FIG. 19 illustrates an example of a hardware configuration of the computing device 400. The hardware configuration of the computing device 400 is not limited to that described above. For example, the computing device 400 may be configured of part of the configuration described above, such as without the drive 406.


The execution unit 421 simulates the state of the drive device after the drive device is driven in response to a control input, on the basis of a value of the control input that may be input to the drive device. Note that the state of the drive device may include information representing the position and orientation of the drive device.


The analysis unit 422 selects a main component axis by performing main component analysis on the state distribution of the drive device that is specified through simulations performed a plurality of times by the execution unit 421.


The determination unit 423 determines a value to be used for evaluating a control input candidate to be input to the drive device, on the basis of the selection result by the analysis unit 422. For example, the determination unit 423 determines sample points and weights as values to be used for evaluating the control input candidate.


As described above, the computing device 400 includes the execution unit 421, the analysis unit 422, and the determination unit 423. According to such a configuration, the determination unit 423 can determine a value to be used for evaluating the control input candidate, on the basis of the selection result by the analysis unit 422 with use of the simulation result by the execution unit 421. As a result, the drive device can perform evaluation using the value determined by the determination unit 423. Thereby, it is possible to improve the control accuracy. Moreover, according to the configuration described above, the drive device can perform evaluation by using a predetermined value. As a result, evaluation can be performed at a higher speed.


Note that the computing device 400 described above can be realized by incorporation of a predetermined program in an information processing device such as the computing device 400. Specifically, a program that is another aspect of the present invention is a program for causing an information processing device such as the computing device 400 to execute processing to simulate the state of a drive device after the drive device is driven according to a control input on the basis of a value of the control input that can be input to the drive device, select a main component axis by performing main component analysis on the state distribution of the drive device specified by performing simulations a plurality of times, and on the basis of the selection result, determine a value to be used for evaluating a control input candidate to be input to the drive device.


Further, a determination method to be executed by an information processing device such as the computing device 400 includes, by an information processing device such as the computing device 400, simulating the state of a drive device after the drive device is driven according to a control input on the basis of a value of the control input that can be input to the drive device, selecting a main component axis by performing main component analysis on the state distribution of the drive device specified by performing simulations a plurality of times, and on the basis of the selection result, determining a value to be used for evaluating a control input candidate to be input to the drive device.


Even a program, a computer-readable storage medium storing thereon a program, or a determination method having the above-described configuration also exhibits the same actions and effects as those of the computing device 400. Therefore, the above-described object of the present invention can also be achieved.


Moreover, an object of the present invention can be achieved by the drive device 500 including an estimation unit 521 and a selection unit 522. For example, the drive device 500 can have a configuration that is similar to the hardware configuration held by the computing device 400 described with reference to FIG. 19. For example, the drive device 500 can implement functions as the estimation unit 521 and the selection unit 522 illustrated in FIG. 21 through acquisition of the program group by the CPU and execution by the CPU, as similar to the case of the computing device 400. As similar to the case of the computing device 400, for the hardware configuration of the drive device 500, various modifications may be adopted without being limited to the case illustrated in FIG. 19.


The estimation unit 521 estimates an evaluation value corresponding to a control input candidate on the basis of a value to be used for evaluating the control input candidate to be input to the drive device determined on the basis of the result of main component analysis with respect to the simulation result using the value of the control input that can be input to the drive device, and the state of the drive device. For example, the value to be used for evaluating a control input candidate is determined in advance by an external device or the like such as the computing device 400.

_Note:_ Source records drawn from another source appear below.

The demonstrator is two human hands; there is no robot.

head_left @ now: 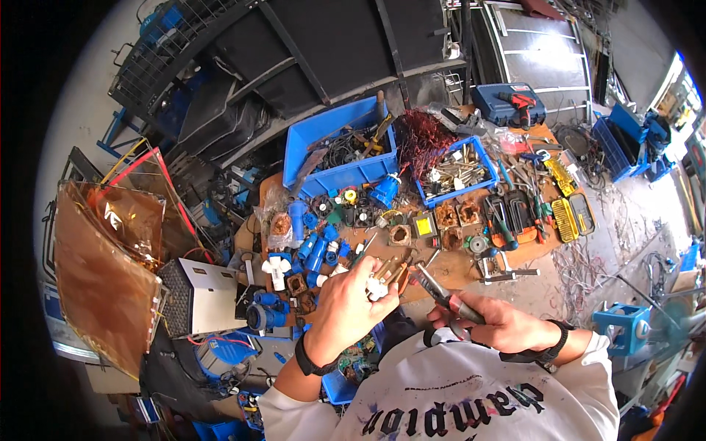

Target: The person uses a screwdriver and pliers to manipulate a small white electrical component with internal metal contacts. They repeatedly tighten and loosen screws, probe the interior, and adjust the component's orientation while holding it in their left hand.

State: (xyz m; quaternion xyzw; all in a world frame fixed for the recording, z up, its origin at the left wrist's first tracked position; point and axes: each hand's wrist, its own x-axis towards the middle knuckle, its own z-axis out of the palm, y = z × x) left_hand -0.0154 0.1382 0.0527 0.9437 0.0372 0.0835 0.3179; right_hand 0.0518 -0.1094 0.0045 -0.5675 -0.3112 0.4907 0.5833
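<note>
In front of my chest, my left hand [351, 301] is closed on a small white part with brass-coloured prongs [392, 271] that stick out past the fingertips. My right hand [493, 320] grips a grey metal hand tool with a dark handle [435, 287], which looks like pliers. The tool's tip points up and left, close to the brass prongs but apparently apart from them. My fingers cover part of both things. Beyond the hands, square frames wound with copper [399, 235] lie on the brown tabletop [485, 273].
Blue plastic fittings [318, 253] crowd the table's left side. Behind them stands a large blue bin of tools [338, 178]. A blue crate of metal parts [460, 192] stands beside tangled dark red wire [425, 140]. Further right lie a yellow bit set [565, 220] and a red drill [521, 107].
</note>
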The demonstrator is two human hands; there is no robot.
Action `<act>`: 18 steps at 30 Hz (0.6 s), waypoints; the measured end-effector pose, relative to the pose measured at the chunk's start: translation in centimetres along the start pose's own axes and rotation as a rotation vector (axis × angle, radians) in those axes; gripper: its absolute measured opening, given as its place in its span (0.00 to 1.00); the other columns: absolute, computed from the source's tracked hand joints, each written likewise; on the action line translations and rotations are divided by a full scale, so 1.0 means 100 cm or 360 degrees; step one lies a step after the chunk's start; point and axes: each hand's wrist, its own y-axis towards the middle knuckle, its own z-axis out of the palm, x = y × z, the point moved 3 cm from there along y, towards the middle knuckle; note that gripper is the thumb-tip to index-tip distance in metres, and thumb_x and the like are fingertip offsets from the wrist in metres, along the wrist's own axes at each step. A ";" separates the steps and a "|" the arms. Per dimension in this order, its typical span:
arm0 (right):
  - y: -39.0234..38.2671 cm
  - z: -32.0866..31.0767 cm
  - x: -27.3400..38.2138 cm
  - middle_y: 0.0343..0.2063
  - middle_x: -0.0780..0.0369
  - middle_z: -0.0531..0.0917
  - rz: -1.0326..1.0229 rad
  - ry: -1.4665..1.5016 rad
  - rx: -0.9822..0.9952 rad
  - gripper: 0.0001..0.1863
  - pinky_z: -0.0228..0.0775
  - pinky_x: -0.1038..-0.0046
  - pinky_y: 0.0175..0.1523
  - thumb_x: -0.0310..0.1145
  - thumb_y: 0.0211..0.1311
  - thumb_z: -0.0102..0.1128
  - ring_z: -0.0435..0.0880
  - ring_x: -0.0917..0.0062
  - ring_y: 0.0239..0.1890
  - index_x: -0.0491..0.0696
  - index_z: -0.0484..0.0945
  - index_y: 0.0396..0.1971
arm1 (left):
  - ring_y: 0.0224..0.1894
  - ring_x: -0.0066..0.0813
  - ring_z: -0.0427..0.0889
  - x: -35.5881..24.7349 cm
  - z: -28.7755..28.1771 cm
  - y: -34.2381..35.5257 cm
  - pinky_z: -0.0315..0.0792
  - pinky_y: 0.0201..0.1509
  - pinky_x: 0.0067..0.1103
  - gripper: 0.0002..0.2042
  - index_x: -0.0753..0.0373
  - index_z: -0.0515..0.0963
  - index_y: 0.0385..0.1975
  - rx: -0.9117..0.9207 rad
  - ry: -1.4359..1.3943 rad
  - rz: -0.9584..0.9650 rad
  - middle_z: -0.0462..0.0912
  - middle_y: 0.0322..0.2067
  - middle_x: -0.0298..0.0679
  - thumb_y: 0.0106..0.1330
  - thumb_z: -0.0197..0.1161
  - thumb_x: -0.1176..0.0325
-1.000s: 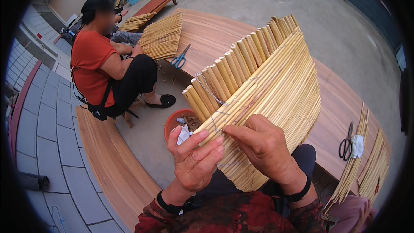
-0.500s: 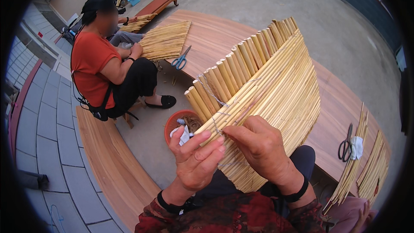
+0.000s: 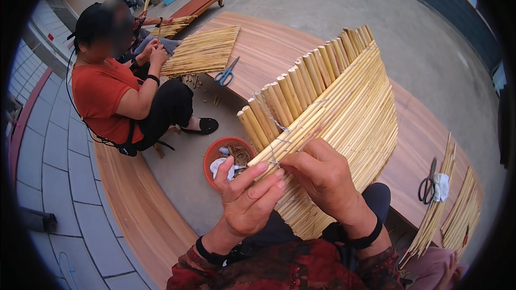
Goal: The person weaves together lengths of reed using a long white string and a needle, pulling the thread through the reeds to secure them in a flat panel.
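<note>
Mat of pale stalks (image 3: 344, 123), one, lies tilted over the wearer's lap in front of the table (image 3: 274, 43); whether it rests on the wood cannot be told. It shows two layers, a row of thick stalks along its eleven o'clock edge and thin ones across it, too many to count surely.

Two hands work at its lower-left end. The left hand (image 3: 247, 198), towards seven o'clock, is half spread with fingertips on the mat's edge; whether it grips from beneath is hidden. The right hand (image 3: 322, 177), at six o'clock, is closed with thumb and forefinger pinching the grey twine (image 3: 273, 154). Each wrist wears one black band, two in all.

From the mat, two pairs of scissors lie on the table: a blue-handled pair (image 3: 223, 78) at ten o'clock, a dark pair (image 3: 425, 189) at four. Beside the latter are two bunches of loose stalks, a nearer bunch (image 3: 429, 231) bearing one white wad (image 3: 441, 187) and a farther bunch (image 3: 463, 204). One red basin (image 3: 207, 156) stands at eight o'clock. A second mat (image 3: 207, 48) is at ten, by one co-worker in an orange-red top (image 3: 107, 88).
</note>
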 end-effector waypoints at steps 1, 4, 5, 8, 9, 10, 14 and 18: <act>0.001 0.000 -0.002 0.20 0.63 0.69 -0.0013 0.0033 0.0002 0.11 0.69 0.71 0.28 0.23 0.42 0.62 0.75 0.71 0.25 0.51 0.78 0.29 | 0.51 0.29 0.74 0.000 0.001 0.000 0.52 0.63 0.42 0.08 0.56 0.76 0.36 0.0002 0.0029 0.0012 0.81 0.41 0.30 0.56 0.62 0.71; 0.003 0.000 -0.008 0.19 0.64 0.69 -0.0045 0.0150 -0.0022 0.11 0.69 0.71 0.27 0.23 0.41 0.63 0.75 0.72 0.24 0.51 0.78 0.28 | 0.51 0.29 0.73 -0.002 0.001 -0.003 0.53 0.62 0.42 0.07 0.56 0.77 0.36 0.0009 0.0087 0.0055 0.81 0.41 0.30 0.57 0.60 0.71; 0.003 0.001 -0.009 0.19 0.64 0.69 -0.0049 0.0146 -0.0019 0.11 0.69 0.71 0.27 0.23 0.41 0.63 0.75 0.72 0.24 0.51 0.78 0.28 | 0.51 0.29 0.73 -0.004 0.001 -0.005 0.54 0.62 0.42 0.07 0.55 0.77 0.36 0.0020 0.0115 0.0086 0.81 0.41 0.30 0.57 0.59 0.70; -0.001 0.003 -0.008 0.19 0.64 0.69 -0.0037 0.0085 -0.0031 0.10 0.69 0.72 0.27 0.23 0.42 0.62 0.75 0.72 0.24 0.51 0.78 0.28 | 0.51 0.28 0.73 -0.006 0.002 -0.006 0.54 0.61 0.42 0.08 0.55 0.78 0.37 0.0002 0.0108 0.0066 0.80 0.41 0.29 0.58 0.58 0.71; -0.002 0.004 -0.006 0.20 0.64 0.70 -0.0082 -0.0011 -0.0063 0.10 0.69 0.72 0.27 0.23 0.43 0.61 0.75 0.72 0.24 0.50 0.78 0.29 | 0.51 0.28 0.73 -0.006 0.002 -0.006 0.54 0.61 0.42 0.08 0.55 0.78 0.37 -0.0009 0.0107 0.0062 0.80 0.41 0.29 0.58 0.58 0.71; -0.002 0.005 -0.003 0.20 0.63 0.70 -0.0128 -0.0105 -0.0095 0.10 0.69 0.72 0.27 0.23 0.43 0.60 0.75 0.71 0.25 0.49 0.77 0.30 | 0.50 0.28 0.73 -0.005 0.002 -0.007 0.54 0.61 0.42 0.08 0.55 0.78 0.37 -0.0018 0.0107 0.0065 0.80 0.41 0.29 0.58 0.58 0.71; 0.006 0.002 0.002 0.22 0.61 0.74 -0.0150 -0.0161 -0.0079 0.12 0.69 0.71 0.28 0.22 0.44 0.65 0.77 0.68 0.25 0.47 0.77 0.32 | 0.49 0.28 0.74 -0.005 0.002 -0.006 0.54 0.61 0.42 0.08 0.55 0.78 0.36 -0.0049 0.0065 0.0070 0.81 0.41 0.30 0.58 0.58 0.70; 0.012 0.003 0.014 0.24 0.60 0.75 -0.0126 -0.0129 0.0002 0.12 0.70 0.70 0.29 0.21 0.47 0.62 0.77 0.67 0.26 0.46 0.75 0.34 | 0.48 0.29 0.75 -0.006 0.002 -0.008 0.54 0.61 0.42 0.08 0.56 0.79 0.36 -0.0113 0.0051 0.0086 0.81 0.40 0.32 0.57 0.59 0.71</act>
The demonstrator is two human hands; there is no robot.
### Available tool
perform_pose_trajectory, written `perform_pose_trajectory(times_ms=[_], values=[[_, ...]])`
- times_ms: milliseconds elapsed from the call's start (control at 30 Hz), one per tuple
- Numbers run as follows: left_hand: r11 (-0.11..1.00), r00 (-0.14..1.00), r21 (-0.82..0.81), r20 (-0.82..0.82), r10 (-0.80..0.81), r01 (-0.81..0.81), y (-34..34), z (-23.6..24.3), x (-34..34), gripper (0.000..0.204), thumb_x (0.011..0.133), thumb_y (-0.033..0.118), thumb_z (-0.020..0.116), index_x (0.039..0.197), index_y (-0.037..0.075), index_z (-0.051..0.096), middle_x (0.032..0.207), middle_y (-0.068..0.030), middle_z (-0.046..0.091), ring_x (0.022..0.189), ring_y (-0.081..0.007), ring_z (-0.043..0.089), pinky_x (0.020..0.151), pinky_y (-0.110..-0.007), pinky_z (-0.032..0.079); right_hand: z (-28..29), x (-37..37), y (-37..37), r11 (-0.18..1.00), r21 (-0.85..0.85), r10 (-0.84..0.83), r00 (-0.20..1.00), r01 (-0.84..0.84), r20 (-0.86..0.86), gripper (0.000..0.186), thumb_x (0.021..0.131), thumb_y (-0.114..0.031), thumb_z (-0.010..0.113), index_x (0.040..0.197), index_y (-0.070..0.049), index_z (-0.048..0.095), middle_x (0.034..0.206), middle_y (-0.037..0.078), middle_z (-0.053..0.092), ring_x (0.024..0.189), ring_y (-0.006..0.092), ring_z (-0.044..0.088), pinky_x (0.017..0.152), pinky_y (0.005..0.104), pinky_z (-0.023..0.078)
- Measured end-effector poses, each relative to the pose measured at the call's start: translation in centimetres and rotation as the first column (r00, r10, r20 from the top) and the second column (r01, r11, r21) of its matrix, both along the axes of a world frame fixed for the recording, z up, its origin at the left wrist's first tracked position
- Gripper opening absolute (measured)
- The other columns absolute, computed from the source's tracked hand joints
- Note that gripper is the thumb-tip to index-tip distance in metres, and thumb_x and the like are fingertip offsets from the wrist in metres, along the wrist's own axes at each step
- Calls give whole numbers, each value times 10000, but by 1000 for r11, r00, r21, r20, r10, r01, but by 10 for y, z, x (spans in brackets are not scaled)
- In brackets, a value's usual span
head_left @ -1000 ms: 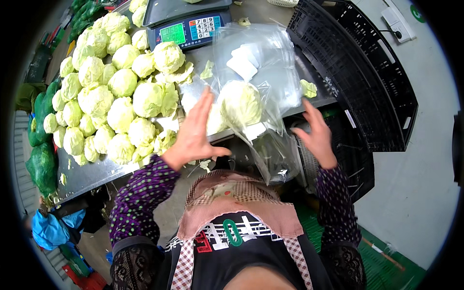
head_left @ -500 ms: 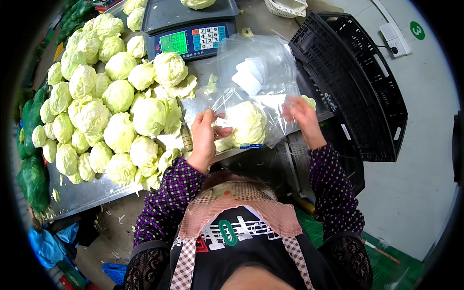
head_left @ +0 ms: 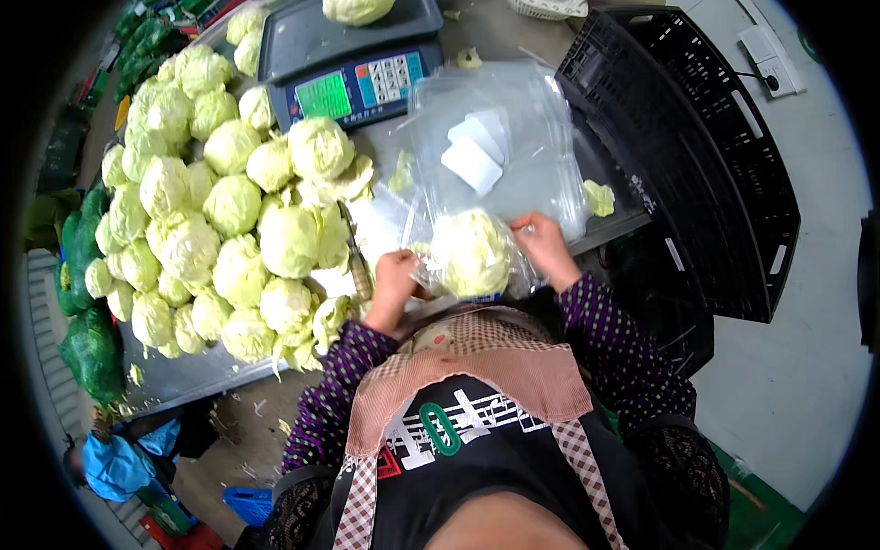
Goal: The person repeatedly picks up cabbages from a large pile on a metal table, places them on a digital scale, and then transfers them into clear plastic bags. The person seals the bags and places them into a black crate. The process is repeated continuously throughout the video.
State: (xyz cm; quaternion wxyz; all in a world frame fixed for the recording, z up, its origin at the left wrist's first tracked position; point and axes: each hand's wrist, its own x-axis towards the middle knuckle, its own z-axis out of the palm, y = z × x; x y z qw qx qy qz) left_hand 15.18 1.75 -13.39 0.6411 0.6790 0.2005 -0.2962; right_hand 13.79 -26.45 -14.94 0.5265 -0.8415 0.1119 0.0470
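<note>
A pale green cabbage [head_left: 472, 247] sits in a clear plastic bag [head_left: 522, 273] at the table's front edge, close to my apron. My left hand [head_left: 399, 282] is closed on the bag at the cabbage's left side. On the other side, my right hand [head_left: 544, 246] pinches the bag with its thumb and fingers. Just beyond the cabbage lies a stack of flat clear bags [head_left: 541, 137] with white patches [head_left: 477, 156]. A knife [head_left: 359, 270] with a worn handle rests left of my left hand, its blade partly hidden among leaves.
Many loose cabbages [head_left: 231, 203] are heaped on the metal table [head_left: 183, 376] at left. A digital scale [head_left: 353, 87] stands at the back, bearing another cabbage [head_left: 357, 9]. Black plastic crates [head_left: 660, 156] stand at right. Dark green bagged produce [head_left: 92, 353] lies at far left.
My right hand has come left and closed on the bag beside the cabbage. My left hand has lowered toward me along the bag's left side. The whole view has tilted slightly.
</note>
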Motion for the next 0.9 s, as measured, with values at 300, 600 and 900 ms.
perform_pose_trajectory(times_ms=[300, 600, 900], values=[[933, 821, 91, 450, -351, 349, -6, 47, 8, 416, 933, 94, 513, 1333, -8, 463, 1209, -135, 609, 1032, -237, 610, 870, -358, 519, 80, 22, 4, 903, 384, 220, 975, -191, -31, 408, 942, -150, 524, 1334, -38, 527, 1225, 158, 557, 1125, 213, 530, 965, 289, 396], [606, 938, -716, 246, -243, 345, -216, 220, 150, 461, 991, 131, 488, 1415, 13, 352, 1118, -218, 641, 782, -276, 693, 723, -362, 578, 264, 132, -180, 707, 688, -183, 897, -164, 402, 597, 912, -496, 604, 1289, -42, 514, 1137, 106, 642, 1008, 206, 644, 876, 351, 543], [801, 513, 413, 618, -596, 434, -161, 52, 107, 354, 870, 279, 645, 1096, 10, 601, 1106, -177, 635, 885, -332, 646, 691, -376, 534, 149, 240, -364, 404, 774, -603, 778, 488, -176, 858, 835, -758, 405, 1458, -169, 376, 1495, 93, 387, 1337, 359, 401, 1049, 577, 364]])
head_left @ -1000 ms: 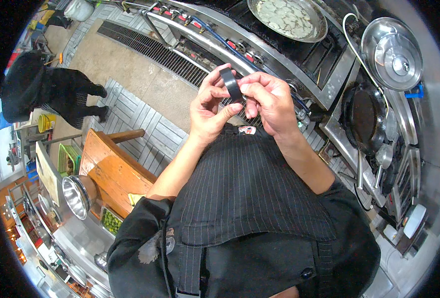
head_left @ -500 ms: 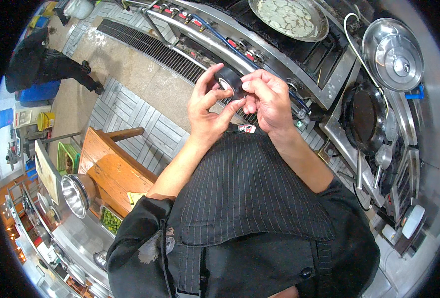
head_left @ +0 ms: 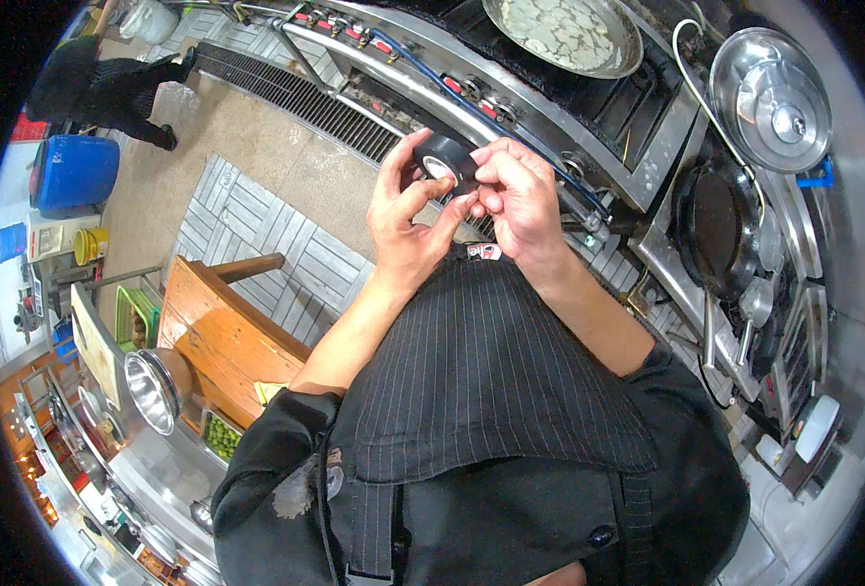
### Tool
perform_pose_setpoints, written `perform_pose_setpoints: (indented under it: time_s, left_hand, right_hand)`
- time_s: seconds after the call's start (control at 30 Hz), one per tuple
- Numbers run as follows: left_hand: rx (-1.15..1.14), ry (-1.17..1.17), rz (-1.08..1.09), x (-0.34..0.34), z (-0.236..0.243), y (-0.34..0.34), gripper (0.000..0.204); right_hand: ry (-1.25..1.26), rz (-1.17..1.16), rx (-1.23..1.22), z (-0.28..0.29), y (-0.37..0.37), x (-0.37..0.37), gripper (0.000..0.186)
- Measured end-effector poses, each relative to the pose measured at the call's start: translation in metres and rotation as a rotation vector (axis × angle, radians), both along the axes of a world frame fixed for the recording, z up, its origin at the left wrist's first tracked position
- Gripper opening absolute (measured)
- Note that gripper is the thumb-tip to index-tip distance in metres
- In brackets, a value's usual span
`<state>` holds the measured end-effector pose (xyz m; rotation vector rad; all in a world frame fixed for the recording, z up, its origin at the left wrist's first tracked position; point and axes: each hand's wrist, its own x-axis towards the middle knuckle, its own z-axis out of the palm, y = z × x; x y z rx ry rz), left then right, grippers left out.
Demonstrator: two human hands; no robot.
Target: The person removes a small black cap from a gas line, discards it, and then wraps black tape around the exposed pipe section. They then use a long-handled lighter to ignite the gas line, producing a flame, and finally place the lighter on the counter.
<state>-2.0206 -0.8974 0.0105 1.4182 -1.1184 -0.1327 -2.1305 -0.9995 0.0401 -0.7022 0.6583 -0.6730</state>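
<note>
A roll of black tape [head_left: 455, 146] with a pale core is gripped in my left hand [head_left: 408, 220], between thumb and fingers, tilted so its face shows. My right hand [head_left: 525, 200] has its fingers curled and pinched at the right edge of the roll; whether they hold a loose end is too small to tell. Both hands are held over the striped black apron [head_left: 491, 371] at my waist, with the stove front [head_left: 442, 93] beyond them.
A pan with pale residue [head_left: 559, 34], a steel lid [head_left: 769, 103] and dark skillets [head_left: 716, 225] sit at the stove side. Left are a wooden table [head_left: 217, 322], steel bowls [head_left: 149, 391] and a blue container [head_left: 71, 171]. A co-worker in black [head_left: 110, 93] walks at the upper left.
The tape roll has turned from edge-on to show its round face, with both hands staying around it. The co-worker has moved up and away, uncovering the blue container.
</note>
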Motion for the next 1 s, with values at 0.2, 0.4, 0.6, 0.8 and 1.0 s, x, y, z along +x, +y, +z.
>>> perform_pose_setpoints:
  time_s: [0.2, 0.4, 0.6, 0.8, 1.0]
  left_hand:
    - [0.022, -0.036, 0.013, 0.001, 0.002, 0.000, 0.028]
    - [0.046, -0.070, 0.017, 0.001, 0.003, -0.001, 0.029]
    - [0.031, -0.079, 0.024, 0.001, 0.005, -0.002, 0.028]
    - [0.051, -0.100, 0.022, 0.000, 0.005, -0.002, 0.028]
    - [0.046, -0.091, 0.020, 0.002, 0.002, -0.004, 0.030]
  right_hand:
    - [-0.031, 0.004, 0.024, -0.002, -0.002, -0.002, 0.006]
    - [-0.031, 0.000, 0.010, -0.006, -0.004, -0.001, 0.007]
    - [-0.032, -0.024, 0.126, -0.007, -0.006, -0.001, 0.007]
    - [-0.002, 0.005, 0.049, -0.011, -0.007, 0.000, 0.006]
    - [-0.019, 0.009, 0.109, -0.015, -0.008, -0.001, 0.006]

The selection unit 522 selects a control input to be input actually from among the control input candidates, on the basis of the estimation result by the estimation unit 521. The selection unit 522 may perform the selection by using any method.


The driving unit 523 drives the own device on the basis of a selection result by the selection unit 522.


As described above, the drive device 500 includes the estimation unit 521, the selection unit 522, and the driving unit 523. With such a configuration, the selection unit 522 can select a control input to be input actually from among the control input candidates, on the basis of the estimation result by the estimation unit 521. Further, the driving unit 523 can drive the own device on the basis of the selection result by the selection unit 522. As a result, it is possible to improve the control accuracy.


Note that the driving device 500 described above can be realized by incorporation of a predetermined program in an information processing device such as the drive device 500. Specifically, a program that is another aspect of the present invention is a program for causing an information processing device such as the drive device 500 to estimate an evaluation value according to a control input candidate on the basis of a value to be used for evaluating the control input candidate to be input to the drive device that is determined based on a result of main component analysis performed with respect to a result of simulation using a value of a control input that can be input to the drive device, and the state of the drive device, and select a control input to be input actually from among a plurality of control input candidates.


Further, a driving method to be executed by an information processing device such as the drive device 500 includes estimating an evaluation value according to a control input candidate on the basis of a value to be used for evaluating the control input candidate to be input to the drive device that is determined based on a result of main component analysis performed on a result of simulation using a value of a control input that can be input to the drive device, and the state of the drive device, and on the basis of the estimation result, selecting a control input to be input actually from among a plurality of control input candidates.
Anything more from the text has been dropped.